In Mr. Reagan’s era, that vision of a brighter future included immigrant-led population growth. In his final speech as president, he called for America’s doors to remain open “to anyone with the will and the heart to get here.” That positive view of immigration had long eroded among conservatives by the time Mr. Trump took office vowing to build a border wall. Since then, legal immigration to the U.S. has declined, and fell sharply during the pandemic.

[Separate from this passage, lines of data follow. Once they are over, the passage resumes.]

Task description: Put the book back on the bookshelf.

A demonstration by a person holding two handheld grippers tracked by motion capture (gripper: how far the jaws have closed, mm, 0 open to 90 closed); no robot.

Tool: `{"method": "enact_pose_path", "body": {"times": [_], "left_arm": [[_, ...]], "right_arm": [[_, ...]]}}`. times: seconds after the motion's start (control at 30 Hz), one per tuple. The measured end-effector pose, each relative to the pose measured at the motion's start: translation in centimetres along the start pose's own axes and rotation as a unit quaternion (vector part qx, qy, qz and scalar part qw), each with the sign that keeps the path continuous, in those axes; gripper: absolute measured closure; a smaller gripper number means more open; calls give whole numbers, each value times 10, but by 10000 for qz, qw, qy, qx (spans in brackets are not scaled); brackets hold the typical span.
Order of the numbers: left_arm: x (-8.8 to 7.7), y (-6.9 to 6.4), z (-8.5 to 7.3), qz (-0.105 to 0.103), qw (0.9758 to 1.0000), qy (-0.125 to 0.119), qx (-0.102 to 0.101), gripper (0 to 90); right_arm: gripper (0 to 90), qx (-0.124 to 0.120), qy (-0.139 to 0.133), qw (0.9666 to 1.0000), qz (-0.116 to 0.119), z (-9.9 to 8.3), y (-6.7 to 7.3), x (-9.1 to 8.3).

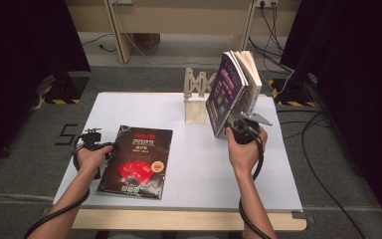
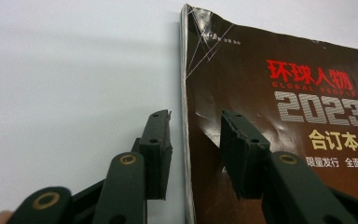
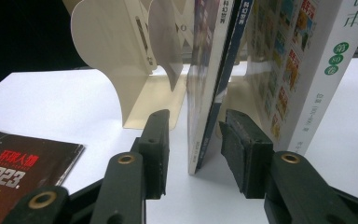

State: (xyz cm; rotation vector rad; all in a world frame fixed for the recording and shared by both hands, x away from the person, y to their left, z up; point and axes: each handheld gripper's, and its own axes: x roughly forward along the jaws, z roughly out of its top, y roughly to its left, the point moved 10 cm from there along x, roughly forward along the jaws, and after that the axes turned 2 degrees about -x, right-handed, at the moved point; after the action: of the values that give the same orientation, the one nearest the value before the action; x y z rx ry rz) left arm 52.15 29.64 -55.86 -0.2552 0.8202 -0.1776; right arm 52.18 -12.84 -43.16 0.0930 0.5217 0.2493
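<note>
My left hand-held gripper (image 2: 193,140) stands open astride the spine edge of the dark glossy magazine (image 1: 137,161), which lies flat near the front left corner of the surface (image 1: 189,184); neither pad presses it. My right hand-held gripper (image 3: 193,144) is open too, jaws either side of the leaning purple magazine (image 1: 225,92) by the back right edge. I judge that thin, floppy cover could slump off the thick book (image 1: 251,74) beside it, or the slick paper slip. The cream bookend (image 1: 196,107) looks stiff, smooth, curved.
</note>
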Motion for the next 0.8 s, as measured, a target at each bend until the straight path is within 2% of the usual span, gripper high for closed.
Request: {"method": "enact_pose_path", "body": {"times": [0.17,0.3,0.43,0.5,0.8], "left_arm": [[1,-1,0,4,10000,35,88,639],[3,-3,1,-78,9999,78,76,659],[3,-5,1,-18,9998,75,182,685],[3,-4,1,-37,9999,64,153,700],[3,-5,1,-86,9996,132,244,743]], "right_arm": [[614,11,56,10000,23,-4,-1,1],[613,11,79,10000,29,-5,-2,0],[613,4,87,10000,28,-7,-2,1],[613,19,108,9999,38,-8,-3,3],[613,23,229,9997,111,-16,2,8]]}}
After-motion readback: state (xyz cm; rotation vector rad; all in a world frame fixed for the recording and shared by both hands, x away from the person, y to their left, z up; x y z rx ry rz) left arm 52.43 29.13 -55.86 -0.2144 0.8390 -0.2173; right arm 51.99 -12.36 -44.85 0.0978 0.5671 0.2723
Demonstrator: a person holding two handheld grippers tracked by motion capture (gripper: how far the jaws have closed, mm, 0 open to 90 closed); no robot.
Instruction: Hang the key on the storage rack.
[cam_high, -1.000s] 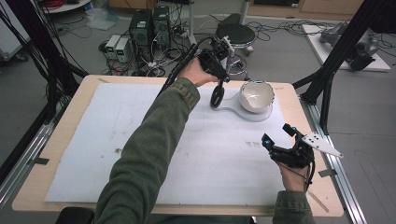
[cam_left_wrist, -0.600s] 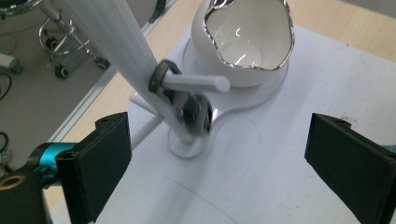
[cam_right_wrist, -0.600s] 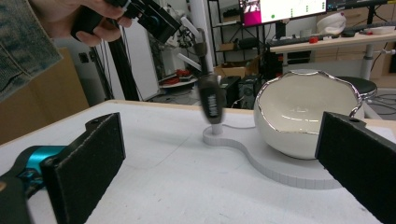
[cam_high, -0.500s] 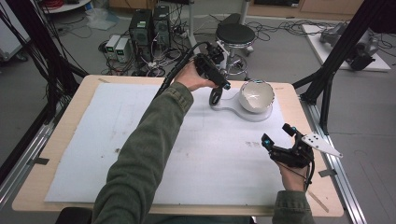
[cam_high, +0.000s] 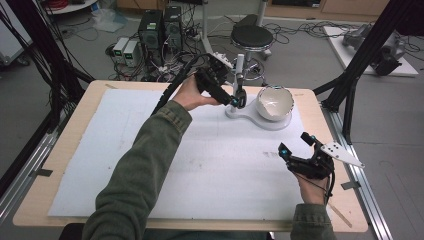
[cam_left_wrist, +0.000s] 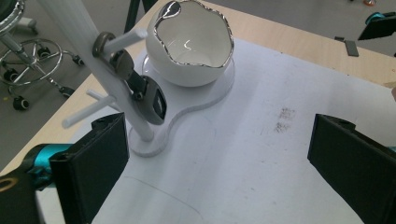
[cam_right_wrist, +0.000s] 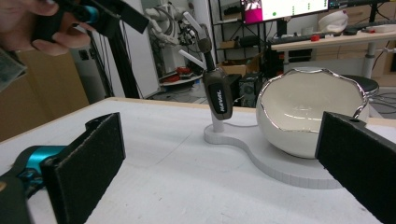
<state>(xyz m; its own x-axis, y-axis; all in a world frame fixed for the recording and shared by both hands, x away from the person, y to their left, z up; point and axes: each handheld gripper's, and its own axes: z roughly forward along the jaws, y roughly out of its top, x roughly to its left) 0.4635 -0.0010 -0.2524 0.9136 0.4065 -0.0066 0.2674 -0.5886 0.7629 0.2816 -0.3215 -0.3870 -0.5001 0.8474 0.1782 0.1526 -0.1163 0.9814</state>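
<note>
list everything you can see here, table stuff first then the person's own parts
bowl: 1, white with a silvery wavy rim, on the round end of the stand base
stand: 1, white post with pegs on a flat white base, far middle of the table
key fob: 1, dark with metal trim, hanging from a peg on the post
sheet: 1, white, covering most of the table top
table: 1, light wood
stool: 1, black seat, on the floor beyond the table
computer boxes: several, dark, floor beyond the table
left tool: 1, black, open, beside the post
right tool: 1, black, open, near right of the table
sleeves: 2, olive green
</note>
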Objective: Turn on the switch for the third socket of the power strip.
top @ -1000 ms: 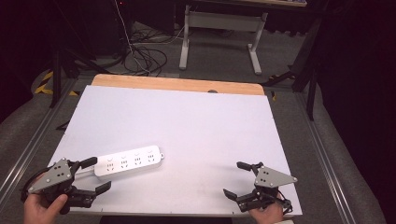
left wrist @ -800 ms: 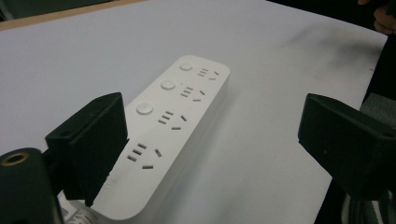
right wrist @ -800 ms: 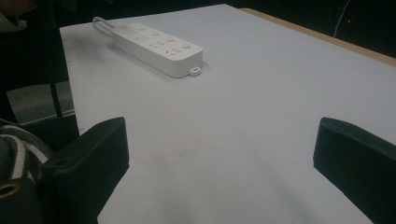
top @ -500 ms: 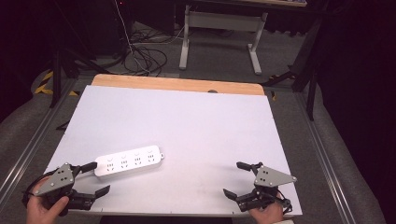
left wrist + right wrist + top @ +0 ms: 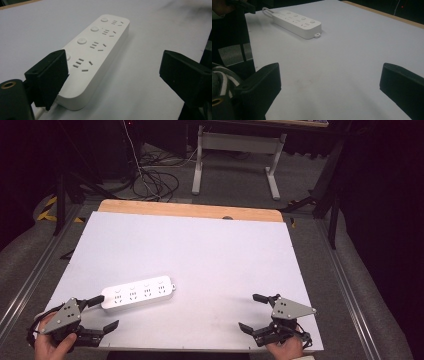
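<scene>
A white power strip (image 5: 139, 293) with several sockets and round buttons lies flat on the white tabletop (image 5: 210, 250), near the front left. My left gripper (image 5: 103, 312) stands open just in front of the strip's near end. In the left gripper view the strip (image 5: 97, 47) runs away from the left jaw, which overlaps its near end, and the left gripper (image 5: 113, 62) holds nothing. My right gripper (image 5: 248, 311) is open at the front right, well apart from the strip. In the right gripper view the right gripper (image 5: 330, 75) frames bare table, with the strip (image 5: 297, 21) far off.
A wooden strip (image 5: 190, 210) borders the table's far edge. Metal rails (image 5: 30, 280) run along both sides. Beyond the table, cables (image 5: 150, 180) lie on the floor beside a desk frame (image 5: 235, 155). The strip's white cord (image 5: 265, 10) curls off its far end.
My left gripper has drifted slightly back toward the table's near edge. The power strip and the right gripper have stayed put.
</scene>
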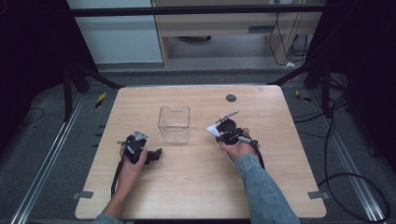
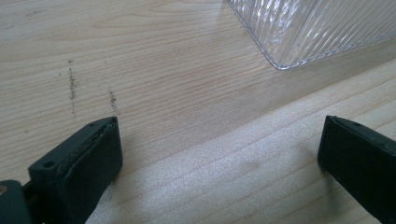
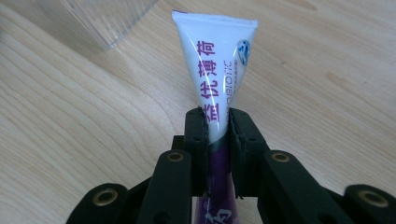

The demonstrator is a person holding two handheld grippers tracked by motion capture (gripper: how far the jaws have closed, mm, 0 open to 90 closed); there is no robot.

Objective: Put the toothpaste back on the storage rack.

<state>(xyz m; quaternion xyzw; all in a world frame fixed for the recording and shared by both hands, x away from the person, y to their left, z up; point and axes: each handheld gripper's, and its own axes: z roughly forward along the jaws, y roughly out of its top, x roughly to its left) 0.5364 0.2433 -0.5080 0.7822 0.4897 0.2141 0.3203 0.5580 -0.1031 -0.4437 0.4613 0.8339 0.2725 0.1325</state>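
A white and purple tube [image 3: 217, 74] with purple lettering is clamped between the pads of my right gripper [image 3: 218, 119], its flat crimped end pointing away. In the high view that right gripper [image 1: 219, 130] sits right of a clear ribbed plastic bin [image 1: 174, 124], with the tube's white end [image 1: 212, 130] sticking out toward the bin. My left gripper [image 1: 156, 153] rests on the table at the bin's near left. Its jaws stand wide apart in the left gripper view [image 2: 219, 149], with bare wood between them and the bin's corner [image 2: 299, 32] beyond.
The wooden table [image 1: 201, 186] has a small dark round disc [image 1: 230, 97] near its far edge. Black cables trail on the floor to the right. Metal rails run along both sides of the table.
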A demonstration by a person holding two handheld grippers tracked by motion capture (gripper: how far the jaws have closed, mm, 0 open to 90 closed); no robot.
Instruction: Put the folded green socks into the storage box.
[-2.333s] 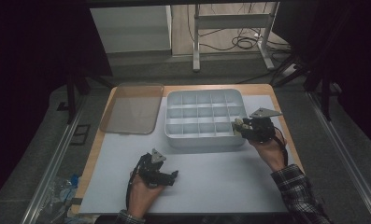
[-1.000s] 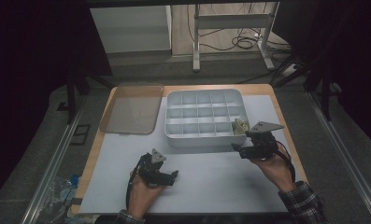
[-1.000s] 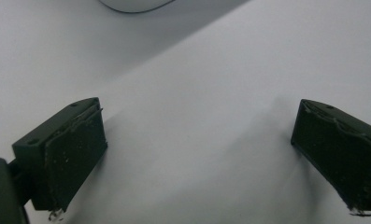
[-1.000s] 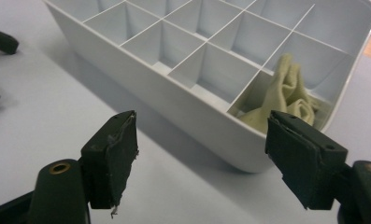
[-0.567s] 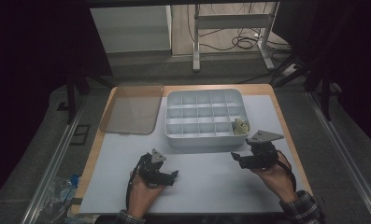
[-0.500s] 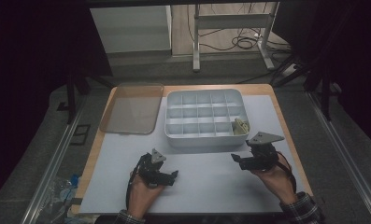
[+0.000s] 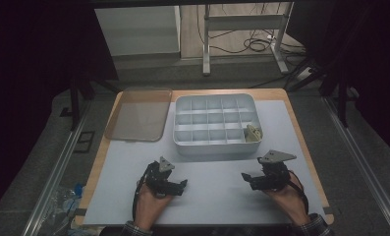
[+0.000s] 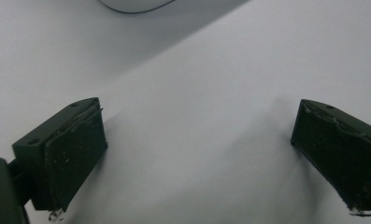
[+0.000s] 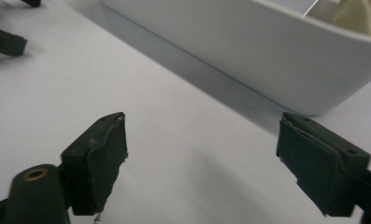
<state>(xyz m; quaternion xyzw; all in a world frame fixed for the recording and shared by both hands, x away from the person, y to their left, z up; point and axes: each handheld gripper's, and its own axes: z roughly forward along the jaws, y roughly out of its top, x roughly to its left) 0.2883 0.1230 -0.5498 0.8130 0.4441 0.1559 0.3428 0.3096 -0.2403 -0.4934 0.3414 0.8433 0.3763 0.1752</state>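
Note:
A white compartment tray (image 7: 214, 101) stands at the middle back of the table. A small cream piece (image 7: 253, 132) lies in its front right compartment. My right gripper (image 7: 245, 178) hovers low over the mat in front of the tray's right corner, pointing left. Its jaws have just been opening and stand wide with nothing between them. In the right gripper view (image 9: 202, 158) the tray wall (image 9: 248, 51) rises just ahead, with the cream piece (image 9: 360, 14) inside. My left gripper (image 7: 181, 185) rests on the mat at the front left, open and empty (image 8: 197, 154).
A clear brownish lid (image 7: 133, 114) lies flat to the left of the tray. The grey mat (image 7: 212, 196) covers the wooden table. The left gripper's jaw tips (image 9: 5, 42) show far off in the right gripper view. The tray's rounded corner (image 8: 131, 4) shows in the left gripper view.
My right gripper has drawn back from the tray's right front corner toward the near edge and sunk lower. The cream piece stays in the tray. The left hand has kept still.

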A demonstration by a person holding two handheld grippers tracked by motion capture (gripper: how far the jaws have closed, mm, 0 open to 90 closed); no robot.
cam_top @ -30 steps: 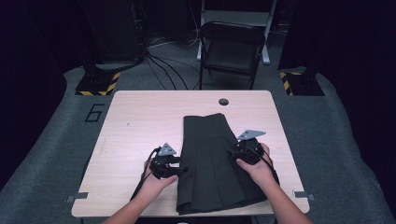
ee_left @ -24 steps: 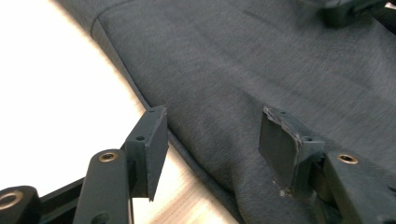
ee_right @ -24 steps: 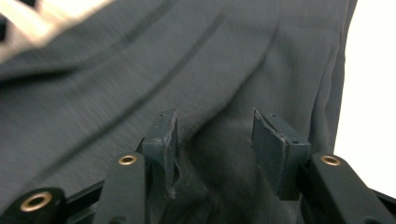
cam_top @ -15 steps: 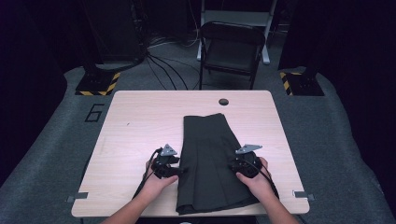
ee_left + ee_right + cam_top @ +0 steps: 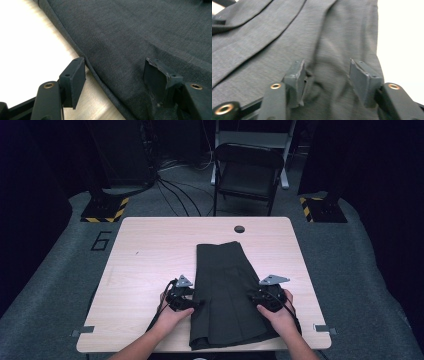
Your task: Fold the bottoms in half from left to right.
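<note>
a pale wooden desk (image 5: 150,265) stands in a dark room, and a dark folded skirt (image 5: 225,290) lies at its near middle. the left tool (image 5: 113,80) straddles the skirt's left edge; the right tool (image 5: 325,80) sits over its right edge. both have just been opening and grip nothing. before folding on, i'd lift each clear without snagging cloth.

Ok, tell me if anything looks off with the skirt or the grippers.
Little stands out. The dark skirt lies flat, its near hem overhanging the table edge. The right gripper's jaw pads look chipped at the edges.
</note>
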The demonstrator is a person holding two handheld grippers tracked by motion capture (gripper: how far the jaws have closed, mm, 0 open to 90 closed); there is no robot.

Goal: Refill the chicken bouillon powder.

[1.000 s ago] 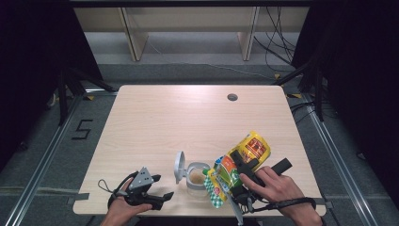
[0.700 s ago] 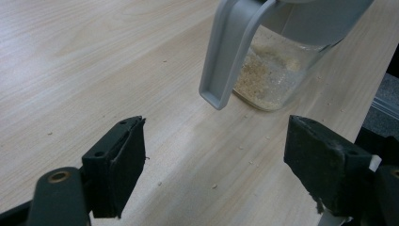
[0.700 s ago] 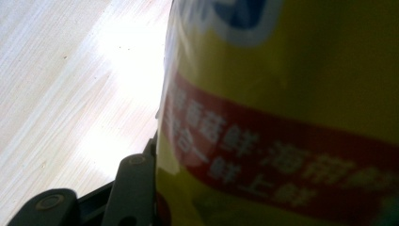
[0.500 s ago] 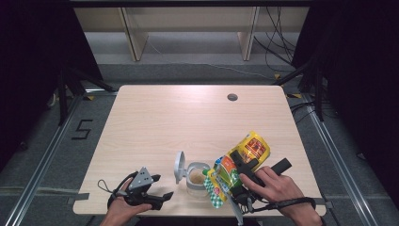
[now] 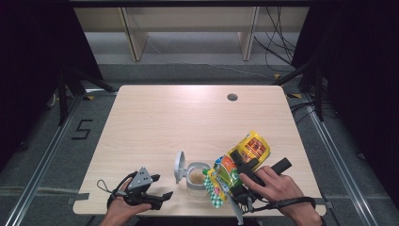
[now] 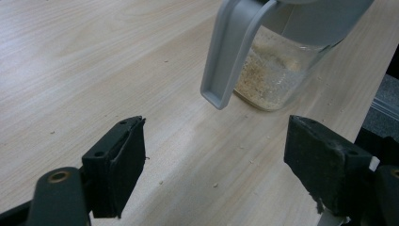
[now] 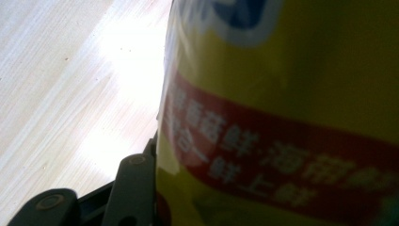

Notably, immigrants skew younger, have larger families, and put more stock in the American dream than U.S.-born citizens, particularly for their children. “The most optimistic Americans are the new Americans,” says Professor Rowland.

Young people should likewise be optimists, says John Della Volpe, director of polling at the Institute of Politics at Harvard Kennedy School and author of a book on Generation Z. The generation now coming of age – the oldest of whom are in their mid-20s – have never seen the country really “pull [together] in the same direction,” such as after the 9/11 terrorist attacks. 

Analysts say President Biden lacks the rhetorical skills of Mr. Obama, under whom he served as vice president. Still, Mr. Della Volpe points to a “pitch perfect” speech he gave in June 2020 after Mr. Floyd’s murder, when he spoke of how progress can come from the darkest moments.

Leaders need to give young Americans a reason to believe in the democratic process, Mr. Della Volpe says. 

They also need to make a conscious effort to message optimism to voters – even when times are hard and it seems easier to rile up the base with anger, adds Mr. Rauch. Otherwise, he warns, the sense of hope and promise that’s long been a key cornerstone of the American story could be lost.

“There’s a risk that this kind of talk drops out of the vocabulary when politicians fall out of practice,” he says. “They forget how to play these chords.”